* EXERCISE GOAL *
Images should not appear in the copy, yet every line of the listing below must be printed exactly.
--
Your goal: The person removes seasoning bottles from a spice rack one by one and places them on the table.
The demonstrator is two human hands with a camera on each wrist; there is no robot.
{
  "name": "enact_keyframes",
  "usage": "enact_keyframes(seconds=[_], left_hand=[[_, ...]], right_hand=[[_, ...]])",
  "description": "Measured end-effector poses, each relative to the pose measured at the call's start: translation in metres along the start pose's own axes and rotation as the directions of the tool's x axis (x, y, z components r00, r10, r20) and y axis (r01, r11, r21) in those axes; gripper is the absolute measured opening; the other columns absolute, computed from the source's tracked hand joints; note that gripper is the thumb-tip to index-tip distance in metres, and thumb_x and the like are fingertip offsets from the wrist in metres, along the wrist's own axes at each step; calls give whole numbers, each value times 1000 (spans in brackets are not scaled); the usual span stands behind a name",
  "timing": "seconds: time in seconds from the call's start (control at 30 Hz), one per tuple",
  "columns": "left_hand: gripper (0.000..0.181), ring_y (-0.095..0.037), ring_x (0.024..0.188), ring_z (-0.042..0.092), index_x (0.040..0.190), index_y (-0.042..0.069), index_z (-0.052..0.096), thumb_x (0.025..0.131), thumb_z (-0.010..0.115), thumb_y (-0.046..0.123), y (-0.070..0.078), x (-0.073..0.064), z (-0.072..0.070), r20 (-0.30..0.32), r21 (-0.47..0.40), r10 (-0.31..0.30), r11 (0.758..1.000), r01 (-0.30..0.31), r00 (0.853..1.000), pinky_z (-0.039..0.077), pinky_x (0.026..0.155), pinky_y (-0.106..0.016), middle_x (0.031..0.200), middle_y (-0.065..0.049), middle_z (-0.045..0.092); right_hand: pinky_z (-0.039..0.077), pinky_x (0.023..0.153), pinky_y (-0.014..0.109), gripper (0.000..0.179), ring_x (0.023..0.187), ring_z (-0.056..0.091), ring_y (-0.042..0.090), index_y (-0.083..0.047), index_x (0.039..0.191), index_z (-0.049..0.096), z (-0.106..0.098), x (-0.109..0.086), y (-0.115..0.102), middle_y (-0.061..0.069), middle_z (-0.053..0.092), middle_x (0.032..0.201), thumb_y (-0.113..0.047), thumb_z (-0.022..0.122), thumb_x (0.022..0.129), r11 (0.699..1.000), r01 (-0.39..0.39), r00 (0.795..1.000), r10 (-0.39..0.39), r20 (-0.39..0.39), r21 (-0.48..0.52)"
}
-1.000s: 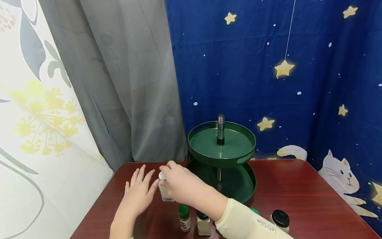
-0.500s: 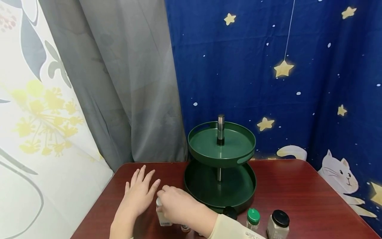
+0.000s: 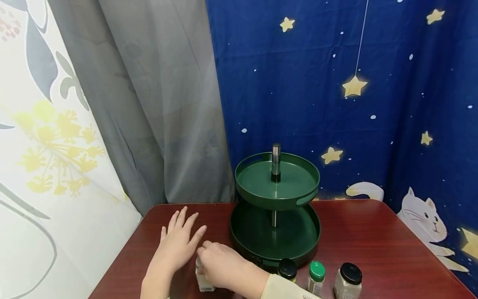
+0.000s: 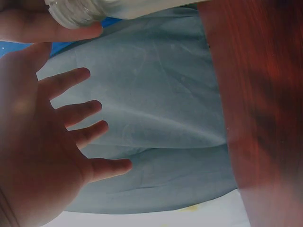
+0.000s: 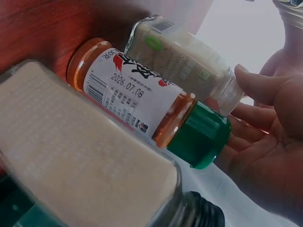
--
* YOUR SOLUTION *
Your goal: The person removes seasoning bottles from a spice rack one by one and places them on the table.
The demonstrator is two human hands with a camera on each wrist; there is no robot.
{
  "name": "enact_keyframes",
  "usage": "enact_keyframes(seconds=[_], left_hand=[[_, ...]], right_hand=[[_, ...]])",
  "description": "Measured end-effector poses, each relative to the pose measured at the call's start: translation in metres along the start pose's own axes and rotation as the directions of the tool's x axis (x, y, z components r00, r10, r20) and y axis (r01, r11, r21) in those axes; gripper is the absolute measured opening; the other columns absolute, computed from the source's tracked hand joints; note that gripper is the thumb-tip to index-tip distance in metres, and thumb_x and the like are fingertip offsets from the wrist in metres, along the wrist's own axes at each step; calls give whole numbers, each value times 1000 (spans in brackets are not scaled); the usual span stands behind a name",
  "timing": "seconds: time in seconds from the call's start (control at 30 Hz), one per tuple",
  "columns": "left_hand: gripper (0.000..0.181), ring_y (-0.095..0.037), ring_x (0.024..0.188), ring_z (-0.042..0.092), index_x (0.040..0.190), index_y (-0.042..0.069), index_z (-0.052..0.096), thumb_x (0.025..0.131), thumb_z (-0.010..0.115), thumb_y (-0.046..0.123), y (-0.070..0.078), x (-0.073..0.064), z (-0.072..0.070), r20 (-0.30..0.32), r21 (-0.47..0.40), r10 (-0.31..0.30), r11 (0.758..1.000), r01 (-0.30..0.31), r00 (0.853..1.000), pinky_z (-0.039..0.077), pinky_x (0.026..0.155), pinky_y (-0.106..0.016), middle_x (0.031..0.200), middle_y (-0.065..0.049), middle_z (-0.045..0.092); right_hand: pinky_z (-0.039..0.077), pinky_x (0.023..0.153), pinky_y (-0.014..0.109), gripper (0.000..0.179), ring_x (0.023..0.187), ring_z (-0.056..0.091), ring_y (-0.042..0.090), index_y (-0.083..0.047), index_x (0.039..0.191), index_z (-0.049..0.096), z (-0.106..0.098), x (-0.109..0.086), y (-0.115..0.102), middle_y (-0.061..0.069), middle_z (-0.053..0.092), middle_x (0.032..0.201), thumb_y (-0.113..0.047), thumb_z (-0.022..0.122), thumb_x (0.022..0.129), r11 (0.699..1.000), r01 (-0.39..0.39), r00 (0.795..1.000), r10 (-0.39..0.39), r20 (-0.39..0.39), r21 (-0.48..0.52)"
}
-1.000s: 
-0.500s: 
+0.000s: 
+0.000s: 
+0.000s: 

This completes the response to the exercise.